= Silex Piano =

Musical instrument of the lithophone family

The Silex Piano is a musical instrument of the Lithophone family. It was created by Honoré Baudre, circa 1885 and was described in several contemporary publications.

==Cassell's Magazine==
According to Cassell's Family Magazine Illustrated, 1885:

It has long been known that certain flintstones emit a musical note when struck with other flints; and M. Baudre, a French musician, has constructed a piano on this principle. The flints are chosen according to their pitch when struck, and suspended horizontally by their two ends in a row like the keys of a Piano. An elegant metal framework supports the stones, and wires are used to suspend them. A sounding-board is placed a fraction of an inch below the row of stones. Tunes are played by means of two smaller flints held in the hands. The stone which emits the greatest tone weighs 41/2 lbs.; that which gives the corresponding half-tone weighs 9lbs. This large flint is immediately followed by one weighing 1oz. A 3oz. stone in the set gives the same as another weighing 6,000 grains; so that it is not alone the size of the stones, but other properties which affect the sounds.

==Scientific American==
In 1866, a M. Baudry (sic) was described in Scientific American as having made a Flint Piano. As silex is the French word for flint, this would appear to be either the same instrument or a precursor of it. The article was taken from The Mechanics' Magazine at an unspecified earlier date.

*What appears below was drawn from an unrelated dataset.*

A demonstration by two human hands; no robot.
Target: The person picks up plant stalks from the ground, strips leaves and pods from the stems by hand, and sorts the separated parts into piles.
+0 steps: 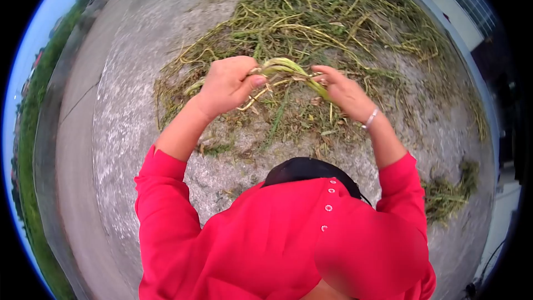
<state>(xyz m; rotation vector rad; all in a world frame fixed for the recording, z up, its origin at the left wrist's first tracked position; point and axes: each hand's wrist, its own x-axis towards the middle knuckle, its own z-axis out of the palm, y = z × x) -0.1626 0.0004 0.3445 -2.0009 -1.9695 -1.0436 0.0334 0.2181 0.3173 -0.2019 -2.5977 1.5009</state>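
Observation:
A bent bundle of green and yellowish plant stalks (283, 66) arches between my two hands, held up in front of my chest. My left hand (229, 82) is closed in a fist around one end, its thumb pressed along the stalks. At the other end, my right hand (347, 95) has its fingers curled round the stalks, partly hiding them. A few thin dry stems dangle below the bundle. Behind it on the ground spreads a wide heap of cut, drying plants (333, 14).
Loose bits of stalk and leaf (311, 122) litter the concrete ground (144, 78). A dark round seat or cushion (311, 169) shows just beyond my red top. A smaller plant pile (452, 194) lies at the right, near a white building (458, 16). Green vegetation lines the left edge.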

A curious novelty has just been brought to London and is about to be exhibited to the public. It consists of a remarkable-looking piano, made of flints suspended from an iron frame, which are struck with a short flint to produce the notes. The flints are about, forty in number, and elongated, but of various lengths and thicknesses. They are arranged in the order of their tone, and the labor and investigation of years were required before the complete scale was formed.

The Star says that M. Baudry, the gentlemen who has made the instrument, was two years seeking for one particular stone, or tone—the terms being here almost synonymous. Two other tones were, after an almost endless investigation of flints, obtained from pieces of schist, the only exception to the flint tones which form the instrument. M. Baudry entertained some friends on Saturday afternoon last with a performance on this curious instrument, which was much admired, not only for its novelty, but also for its musical effect.

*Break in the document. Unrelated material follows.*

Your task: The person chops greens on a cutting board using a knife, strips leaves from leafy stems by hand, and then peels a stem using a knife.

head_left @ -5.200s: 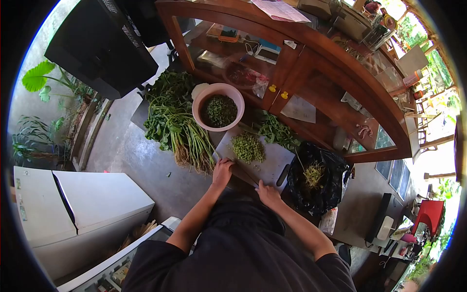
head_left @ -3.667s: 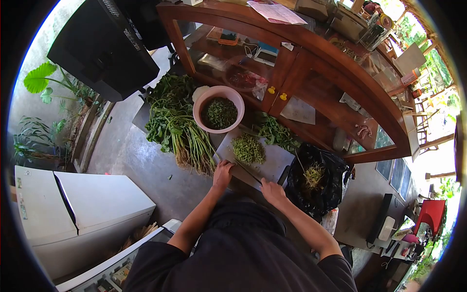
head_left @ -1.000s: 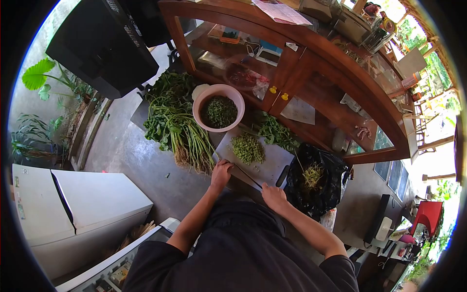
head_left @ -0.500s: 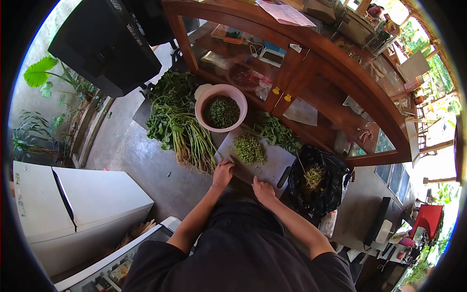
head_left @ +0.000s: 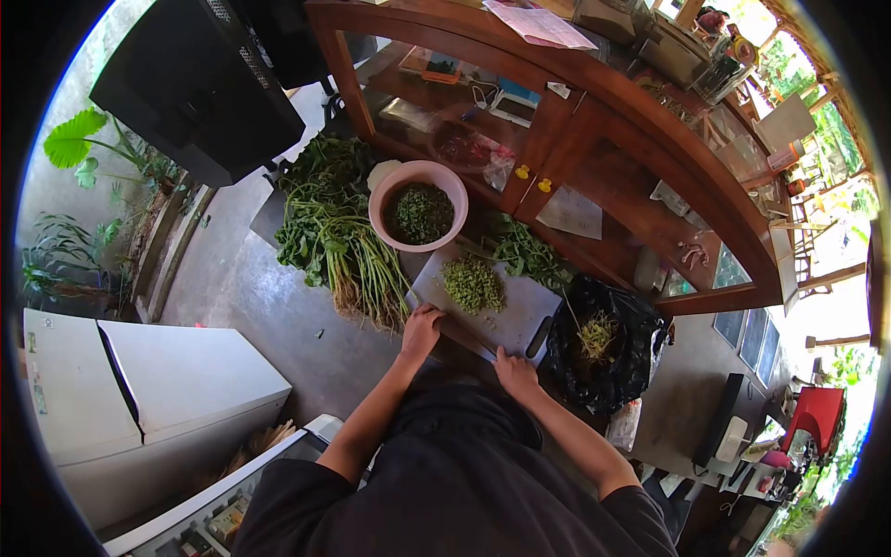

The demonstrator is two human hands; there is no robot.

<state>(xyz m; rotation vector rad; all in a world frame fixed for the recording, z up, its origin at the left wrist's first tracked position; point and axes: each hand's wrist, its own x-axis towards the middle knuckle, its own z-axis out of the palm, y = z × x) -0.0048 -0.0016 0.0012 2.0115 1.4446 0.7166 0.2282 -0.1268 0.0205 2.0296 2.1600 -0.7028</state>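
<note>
A white cutting board [head_left: 524,311] lies in front of me with a pile of chopped green stems [head_left: 473,284] on it. My left hand [head_left: 422,328] is closed at the board's near left edge; what it grips is too small to make out. My right hand [head_left: 515,369] is closed on the handle of a knife [head_left: 467,337], whose blade points left toward my left hand along the near edge. Behind the board stands a pink bowl [head_left: 453,182] of chopped greens. A bunch of leafy stems with roots [head_left: 367,269] lies left of the board.
Loose leaves [head_left: 524,252] lie behind the board. A black plastic bag [head_left: 636,357] with root scraps is at its right. A wooden glass-door cabinet [head_left: 557,139] rises behind. A white refrigerator [head_left: 195,376] stands at the left, a black speaker [head_left: 200,93] at the upper left.
My right hand and the knife have shifted along the board's near edge, left and then slightly right again. My left hand has stayed nearly in place. The camera view has shifted slightly.
</note>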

The tones are unlike those of any known instrument, as may be readily comprehended by any one who knows the ring of a piece of flint, and possess a sharpness that renders the performance peculiar, though by no means unpleasing. The flints are many of them very peculiar in form, and it would be a matter of no small difficulty to frame any coherent theory of the causes of the variety of tones observable, for they are by no means in the exact ratio of the size or weight of the different flints.

M. Baudry’s perseverance and skill in working out his ingenious idea have met with that success which he sought, and he deserves now to meet with a further success, which it is to be hoped will be awarded to him by the public.

While the Scientific American report uses "Baudry" throughout, there is a print by Poyet showing Honoré Baudre play his "geological piano", which has the stones held in a similar layout to a xylophone. This is offered for sale on the web and may be seen there.

==The Times==
An 1875 article in The Times refers to an instrument which its inventor, Honoré Baudre, had been exhibiting "during the last 20 years, principally in the Paris neighbourhood". It was reported to contain 28 flint stones, exactly as they had been quarried from the chalk. There was another performance of the "geological piano" on January 7, 1876 at the "Royal Polytechnic", with entry charged at one shilling.